Sonuçta ortaya 39 bileşenden oluşan bir “sıvı gıda” çıkar. Toz formundaki özüt, suyla karıştırılıp içildiğinde günlük ihtiyacı tam da olması gereken oranda karşılar. Gıdanın takviyesi, gıdanın kendisi haline gelir.

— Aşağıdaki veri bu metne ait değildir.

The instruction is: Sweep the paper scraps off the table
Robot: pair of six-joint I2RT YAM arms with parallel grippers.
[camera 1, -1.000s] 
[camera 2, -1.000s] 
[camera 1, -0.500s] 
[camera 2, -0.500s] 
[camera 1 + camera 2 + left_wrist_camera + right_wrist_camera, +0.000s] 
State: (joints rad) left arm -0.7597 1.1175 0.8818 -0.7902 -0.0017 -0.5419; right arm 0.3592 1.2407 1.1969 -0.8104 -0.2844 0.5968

Bu dört beslenme tembeli, birkaç hafta boyu denedikleri bu kokteyli ürüne dönüştürmeye karar verir. Ne var ki bunun için gereken 100 bin dolar sermayeden mahrumdurlar. Destek bulma umuduyla kitle fonlama platformu Tilt’te bir sayfa açılır. Dünyanın dört bir yanından gelen katkılarla ana sermaye 24 saat içinde toplanır. Kampanya sonunda toplanan fon 10 milyon dolara ulaşır. Ekip 1,5 milyon dolarlık ön sipariş almıştır! Büyüme kokusunu alan yatırım fonları 100 milyon değerleme üzerinden pay kapma yarışına girer.

Haftalık 65 dolar karşılığında beslenme “sorununu” çözmeyi vaat eden bu iksire olabilecek en manidar isim verilir: “Soylent”. İlham kaynağı Harry Harrison’ın 1966 tarihli bilim-kurgu romanınıdır. Hikayenin geçtiği hayali gelecekte herkes beslenme ihtiyacını (soya ve mercimekten yapıldığı söylenen) “soylent” adlı bir yeşil kraker ile gidermektedir. Ancak işin aslı pek de göründüğü gibi değildir. (Bu romandan uyarlanan 1973 yapımı “Soylent Green” adlı film, zihnimde en çok yer eden yapımların başında gelir). İsmi neden “manidar” bulduğumu da yazmak isterdim fakat eseri okumamış ya da filmi izlememiş olanlar için yüreğime taş basıyorum.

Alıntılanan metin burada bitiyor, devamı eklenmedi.